В двух переходах от Хиры он натыкается на кочевье безвестного племени. Кони. Много коней. Но эти кочевники не понимают своего положения. Им кажется, будто их много, и они могут сделать выгодный обмен. Тем хуже для них, потому что торговаться некогда. Это безвестное племя — оно навсегда останется безвестным, больше о нем никто никогда не услышит. А мы сохраним в сердцах наших брата Шарана, брата Серого и брата Хасана Беззубого. Не хоронить! Некогда! Вперед!
Сиффин.
Она не дошла до Алеппо. Под Сиффином ее встретила бригада панцирной кавалерии под командованием генерала Аммона и пресвитера Евпраксия. Они убили ее. Им удалось взять ее живой, и вот здесь, на Бараньем Лбу, пресвитер Евпраксий предал ее ужасной смерти как еретичку и лжепророчицу.
Саджах.
О Саджах!
Саджах, дочь танух и тамим!
Лоно твое...
Тысячи и тысячи женщин были у него, он никогда не был аскетом, он был лакомка, он и сейчас не пройдет мимо сдобной булочки, несмотря на годы свои и на свою невзрачную внешность. Почему же из этих тысяч и тысяч всегда глодала его душу, мучительно гложет сейчас и, видно, вечно будет глодать память о ней одной? Почему эта любовь так болит? Ведь ее давно нет, она была тринадцать веков назад! Почему же так мучительно ноет, ломит и саднит она, словно мочка отрубленного уха в дурную погоду?
О Саджах.
Насмерть перепуганный сиффинец не только показал, по какой дороге ушли ромеи, но и согласился быть проводником.
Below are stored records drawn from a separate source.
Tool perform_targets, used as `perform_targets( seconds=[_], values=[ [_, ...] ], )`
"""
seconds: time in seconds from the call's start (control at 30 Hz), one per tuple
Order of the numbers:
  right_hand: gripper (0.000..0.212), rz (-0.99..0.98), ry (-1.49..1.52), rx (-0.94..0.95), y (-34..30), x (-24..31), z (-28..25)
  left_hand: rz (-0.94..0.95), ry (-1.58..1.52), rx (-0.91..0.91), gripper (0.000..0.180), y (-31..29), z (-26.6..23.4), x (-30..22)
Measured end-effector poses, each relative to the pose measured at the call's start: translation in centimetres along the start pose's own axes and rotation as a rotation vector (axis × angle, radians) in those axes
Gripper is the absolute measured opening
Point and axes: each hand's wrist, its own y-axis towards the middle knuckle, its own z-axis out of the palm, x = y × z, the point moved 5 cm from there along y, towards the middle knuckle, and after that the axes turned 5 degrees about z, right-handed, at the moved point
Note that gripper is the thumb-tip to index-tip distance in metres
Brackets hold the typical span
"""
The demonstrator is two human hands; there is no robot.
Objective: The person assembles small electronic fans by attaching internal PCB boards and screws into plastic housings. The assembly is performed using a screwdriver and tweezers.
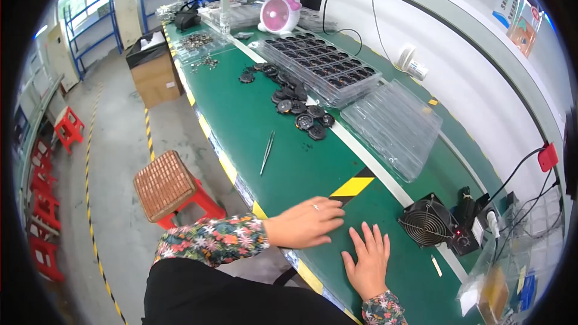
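Head view, sole one. Note left hand [306, 222] palm-down at the green bench mat [241, 120], fingers loosely extended toward the right. Note right hand [368, 263] close by, palm-down, fingers spread and directed up the frame. Grip: nothing held on either side, both unclenched. Cannot tell full palm contact from a slight hover.

Location of nearest piece, the striped tape [352, 187]: flat on the mat, just beyond the left fingertips. Cannot tell touching from mere overlap at its lower end. Farther up the mat, well apart from both: tweezers [267, 153]. Right of the right hand: fan [425, 222], in a wire grille, and near it a small pale stick [436, 266].

Handling, by judgement: rest lightly, wrists low, fingers relaxed. Lift rather than drag past the tape, to avoid peeling a corner. Hold the right fingers clear of the grille. Avoid leaning over the bench edge [309, 274].

Orientation: long axis of the tape slanting from lower left, beside the left fingertips, to upper right, at the pale strip [373, 159]; roughly crosswise to the bench edge. No distinct pointing end. Tweezers nearly upright in the frame, leaning slightly right at the top.
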Motion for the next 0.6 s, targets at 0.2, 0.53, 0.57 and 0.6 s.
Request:
perform_targets(
  seconds=[0.2,0.53,0.57,0.6],
  values=[
    [0.047,0.057,0.026,0.060,0.2,-0.4,-0.3,-0.312,0.373,-0.373,0.019,-4.7,-6.7,10.5],
    [0.056,-0.117,0.252,0.184,0.0,6.7,2.0,-1.069,0.782,-0.291,0.031,-17.6,-13.7,33.2],
    [0.056,-0.111,0.246,0.188,0.7,7.1,2.2,-1.059,0.796,-0.293,0.031,-17.9,-14.1,34.5],
    [0.055,-0.132,0.246,0.201,1.3,7.6,2.4,-1.030,0.818,-0.314,0.030,-17.9,-14.4,35.5]
  ],
)
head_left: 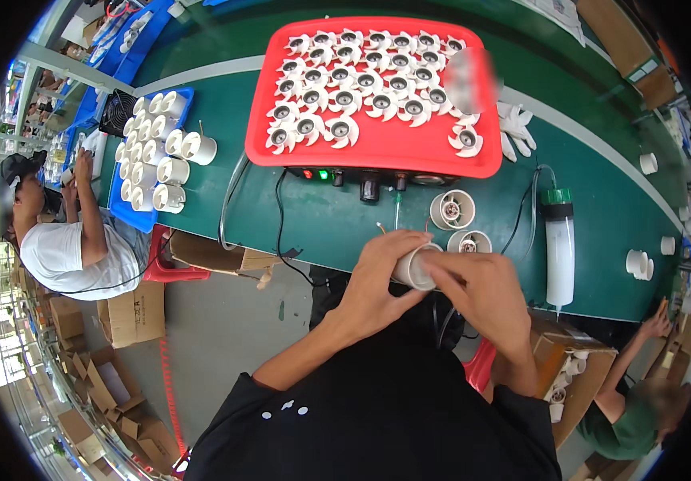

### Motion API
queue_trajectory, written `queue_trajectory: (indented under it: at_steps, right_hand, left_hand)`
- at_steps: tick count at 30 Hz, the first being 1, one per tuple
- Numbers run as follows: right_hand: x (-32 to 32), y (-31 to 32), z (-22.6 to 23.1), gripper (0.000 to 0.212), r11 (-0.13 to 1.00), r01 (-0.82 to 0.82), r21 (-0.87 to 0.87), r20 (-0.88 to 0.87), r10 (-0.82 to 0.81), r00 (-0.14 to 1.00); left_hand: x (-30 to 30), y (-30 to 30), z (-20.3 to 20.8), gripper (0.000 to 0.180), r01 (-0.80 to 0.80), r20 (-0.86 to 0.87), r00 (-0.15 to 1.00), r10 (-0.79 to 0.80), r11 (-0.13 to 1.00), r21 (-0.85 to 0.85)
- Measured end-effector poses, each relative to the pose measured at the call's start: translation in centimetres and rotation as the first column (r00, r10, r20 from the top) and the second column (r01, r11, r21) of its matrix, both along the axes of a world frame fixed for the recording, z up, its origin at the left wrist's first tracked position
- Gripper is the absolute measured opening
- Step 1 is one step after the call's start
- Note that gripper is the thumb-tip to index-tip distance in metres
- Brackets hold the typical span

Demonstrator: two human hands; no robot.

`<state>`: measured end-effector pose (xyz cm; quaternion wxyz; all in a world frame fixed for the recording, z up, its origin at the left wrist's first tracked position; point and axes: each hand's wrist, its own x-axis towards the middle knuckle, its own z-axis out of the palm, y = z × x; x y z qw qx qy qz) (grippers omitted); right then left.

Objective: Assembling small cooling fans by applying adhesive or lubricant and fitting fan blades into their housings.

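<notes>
My left hand (379, 276) is closed round a white cylindrical fan housing (415, 271) at the table's near edge, its round opening tilted toward me. Curled against the rim of the same housing are the fingers of my right hand (485, 293); their tips partly cover the opening, and what lies inside is hard to see. Just beyond my hands stand a white housing with a coil and wires inside (452, 210) and a second such housing (470, 242), partly hidden by my right hand. A red tray (393, 152) farther off carries many white fan impellers (365, 80).
Under the tray sits a black control box (369, 186) with knobs and cables. To the right lies a dispensing syringe (559, 248) with a green cap, near white gloves (517, 128). A blue tray (188, 104) of white housings is left. Co-workers sit at both sides.
</notes>
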<state>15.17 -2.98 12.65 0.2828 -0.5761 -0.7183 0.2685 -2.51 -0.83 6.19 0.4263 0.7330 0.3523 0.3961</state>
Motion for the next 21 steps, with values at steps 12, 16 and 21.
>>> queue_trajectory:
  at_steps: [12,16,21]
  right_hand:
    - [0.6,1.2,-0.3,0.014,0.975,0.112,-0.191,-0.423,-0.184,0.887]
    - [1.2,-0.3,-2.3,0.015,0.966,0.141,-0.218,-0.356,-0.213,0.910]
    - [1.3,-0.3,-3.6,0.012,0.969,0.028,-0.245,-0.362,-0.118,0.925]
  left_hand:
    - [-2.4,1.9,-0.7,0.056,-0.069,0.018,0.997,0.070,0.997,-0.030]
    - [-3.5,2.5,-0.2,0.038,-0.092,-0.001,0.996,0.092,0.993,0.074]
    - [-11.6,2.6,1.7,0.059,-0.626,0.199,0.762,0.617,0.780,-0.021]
Уже на третий день Раххаль увидел дымы их костров. Дальше все было делом техники. На рассвете четвертого дня они уже скакали назад. Рядом с Молчаливым Барсом, перекинутый через спину подсменного жеребца, дергался и мычал ковровый мешок, содержащий в себе пресвитера Евпраксия (взятого в полевом нужнике со спущенными штанами).
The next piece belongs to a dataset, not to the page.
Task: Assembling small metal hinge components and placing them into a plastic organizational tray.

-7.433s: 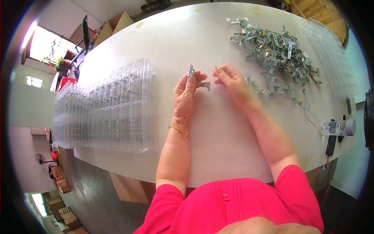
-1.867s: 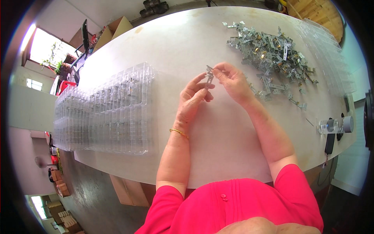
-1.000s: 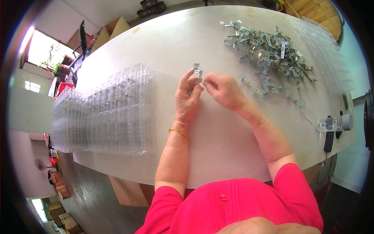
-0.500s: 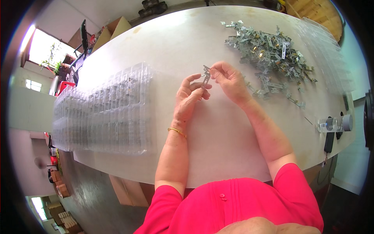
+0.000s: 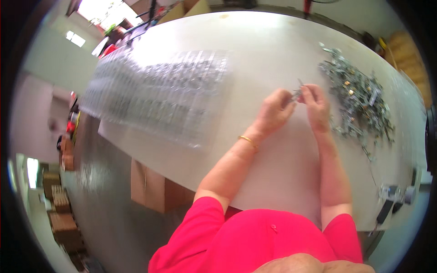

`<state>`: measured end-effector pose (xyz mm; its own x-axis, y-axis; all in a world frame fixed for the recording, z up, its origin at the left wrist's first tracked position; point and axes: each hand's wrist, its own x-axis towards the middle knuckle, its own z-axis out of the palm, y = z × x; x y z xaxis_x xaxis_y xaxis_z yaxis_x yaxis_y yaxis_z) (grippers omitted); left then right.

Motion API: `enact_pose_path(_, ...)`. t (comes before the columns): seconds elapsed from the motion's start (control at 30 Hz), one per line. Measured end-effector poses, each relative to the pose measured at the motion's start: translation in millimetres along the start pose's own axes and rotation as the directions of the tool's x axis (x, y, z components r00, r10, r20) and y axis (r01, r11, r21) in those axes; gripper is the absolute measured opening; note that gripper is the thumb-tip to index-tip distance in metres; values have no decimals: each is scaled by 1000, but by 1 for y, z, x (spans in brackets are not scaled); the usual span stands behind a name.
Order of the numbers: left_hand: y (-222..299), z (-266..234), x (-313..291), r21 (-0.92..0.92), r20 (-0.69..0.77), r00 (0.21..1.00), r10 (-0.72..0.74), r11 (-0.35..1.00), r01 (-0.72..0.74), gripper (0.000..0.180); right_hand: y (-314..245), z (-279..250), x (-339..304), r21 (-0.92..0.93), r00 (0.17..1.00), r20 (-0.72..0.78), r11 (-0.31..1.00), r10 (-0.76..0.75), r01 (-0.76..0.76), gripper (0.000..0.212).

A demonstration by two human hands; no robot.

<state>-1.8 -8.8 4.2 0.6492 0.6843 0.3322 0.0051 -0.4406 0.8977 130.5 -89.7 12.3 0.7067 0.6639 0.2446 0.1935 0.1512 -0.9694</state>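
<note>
Small metal bracket point(image 5: 296, 95), one: between the hands, above the bench point(image 5: 268, 168); blurred.
Left hand point(image 5: 274, 112): grasping the bracket between thumb and fingers; gold-coloured bangle point(image 5: 247, 139) at its wrist.
Right hand point(image 5: 316, 107): fingertips at the same bracket; blur hides whether they pinch it.
Heap of metal brackets point(image 5: 359, 100): just right of the right hand.
Clear plastic blister trays point(image 5: 159, 93), filled: well left of the left hand.

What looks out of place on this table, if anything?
Nothing looks clearly damaged or spilled, though the view is blurred. Mildly odd: a thin rod lies on the table between the jumbled pile of metal parts and the clear bottle, outside the pile.
</note>
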Motion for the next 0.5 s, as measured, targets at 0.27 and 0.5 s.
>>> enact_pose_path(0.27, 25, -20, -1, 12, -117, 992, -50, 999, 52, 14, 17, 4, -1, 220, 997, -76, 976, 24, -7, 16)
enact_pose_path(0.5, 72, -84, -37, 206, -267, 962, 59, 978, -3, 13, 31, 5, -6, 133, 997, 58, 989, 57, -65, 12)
На Бараньем Лбу в присутствии стонущих от ужаса свидетелей гибели Саджах проделал Раххаль с пресвитером все то, что было проделано с любимой. Разумеется, с необходимой поправкой на мужские стати. Пресвитер Евпраксий кричал, не переставая, все два часа. Раххаль не слышал его. Чувства в нем отключились. Он только вспоминал.
Губы твои...
Глаза твои...
Что же все-таки произошло на самом деле с этой достопамятной запиской? Может быть, следует поверить появившимся позднее слухам о том, что записка была подложной, — умный враг состряпал ее для того, чтобы в нужный момент заставить грозного дьявола бросить все и умчаться на север, где никто не ждал его и где никому он не был нужен? Ведь и действительно, если судить по всем действиям Саджах, она к тому времени уже напрочь выбросила бывшего возлюбленного из головы и сердца и жила в свое удовольствие — лихо, дерзко, кроваво. Ей и в голову не могло прийти, что он спешит к ней, а потому и не было от нее к Раххалю ни связных, ни гонцов, ни пересыльщиков. И только в любовном своем безумии способен был объяснить хитрый, многоопытный, осторожный Раххаль поступки ее как любовное безумие хитрой, многоопытной, осторожной воительницы.